Required work :: Copy out each line in the listing below where the word "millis" appears.
** Opening Data block block **
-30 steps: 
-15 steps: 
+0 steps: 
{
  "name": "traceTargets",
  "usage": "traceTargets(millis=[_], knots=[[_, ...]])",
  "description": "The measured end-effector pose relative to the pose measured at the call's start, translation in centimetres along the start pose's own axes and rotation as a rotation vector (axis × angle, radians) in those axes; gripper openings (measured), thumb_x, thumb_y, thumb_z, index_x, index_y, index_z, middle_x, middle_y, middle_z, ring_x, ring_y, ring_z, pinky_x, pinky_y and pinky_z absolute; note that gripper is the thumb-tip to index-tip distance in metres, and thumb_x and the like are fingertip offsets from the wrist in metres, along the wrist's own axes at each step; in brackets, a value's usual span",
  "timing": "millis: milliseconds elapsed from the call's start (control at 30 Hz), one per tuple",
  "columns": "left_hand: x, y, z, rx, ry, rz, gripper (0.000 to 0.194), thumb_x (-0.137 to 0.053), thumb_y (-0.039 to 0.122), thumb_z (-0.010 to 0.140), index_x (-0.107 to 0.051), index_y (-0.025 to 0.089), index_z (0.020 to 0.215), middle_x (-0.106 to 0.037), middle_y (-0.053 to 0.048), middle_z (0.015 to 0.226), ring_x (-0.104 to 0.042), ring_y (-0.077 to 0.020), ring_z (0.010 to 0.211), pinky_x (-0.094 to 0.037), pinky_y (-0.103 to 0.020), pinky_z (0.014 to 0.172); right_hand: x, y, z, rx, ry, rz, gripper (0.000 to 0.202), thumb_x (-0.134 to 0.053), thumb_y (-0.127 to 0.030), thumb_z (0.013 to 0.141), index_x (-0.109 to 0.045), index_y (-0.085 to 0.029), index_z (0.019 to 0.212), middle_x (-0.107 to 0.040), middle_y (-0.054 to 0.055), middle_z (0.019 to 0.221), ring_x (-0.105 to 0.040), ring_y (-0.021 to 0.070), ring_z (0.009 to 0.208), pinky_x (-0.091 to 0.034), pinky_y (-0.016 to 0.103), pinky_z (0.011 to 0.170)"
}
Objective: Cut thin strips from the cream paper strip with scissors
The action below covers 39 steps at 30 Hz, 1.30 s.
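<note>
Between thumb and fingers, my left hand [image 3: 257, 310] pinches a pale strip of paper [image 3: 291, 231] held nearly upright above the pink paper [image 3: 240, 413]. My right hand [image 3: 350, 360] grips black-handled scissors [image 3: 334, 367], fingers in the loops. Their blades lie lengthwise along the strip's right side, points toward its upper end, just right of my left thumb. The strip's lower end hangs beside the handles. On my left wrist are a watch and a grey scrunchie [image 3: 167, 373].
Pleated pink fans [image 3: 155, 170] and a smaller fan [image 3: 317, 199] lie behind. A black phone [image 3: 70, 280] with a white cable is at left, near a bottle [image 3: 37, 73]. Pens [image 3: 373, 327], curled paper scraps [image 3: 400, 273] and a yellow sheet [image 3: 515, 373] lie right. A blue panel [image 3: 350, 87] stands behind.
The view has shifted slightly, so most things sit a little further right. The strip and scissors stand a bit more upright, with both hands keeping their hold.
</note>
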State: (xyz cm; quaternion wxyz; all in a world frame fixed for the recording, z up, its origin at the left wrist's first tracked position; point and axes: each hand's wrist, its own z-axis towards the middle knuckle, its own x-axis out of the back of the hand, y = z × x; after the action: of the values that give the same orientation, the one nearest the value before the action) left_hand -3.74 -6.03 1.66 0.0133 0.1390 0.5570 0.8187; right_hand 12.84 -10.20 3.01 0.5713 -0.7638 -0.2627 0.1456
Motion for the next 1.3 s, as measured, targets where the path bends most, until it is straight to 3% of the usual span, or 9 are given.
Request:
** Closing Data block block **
Exercise answer ::
  "usage": "traceTargets(millis=[_], knots=[[_, ...]])",
  "timing": "millis: milliseconds elapsed from the call's start (control at 30 Hz), one per tuple",

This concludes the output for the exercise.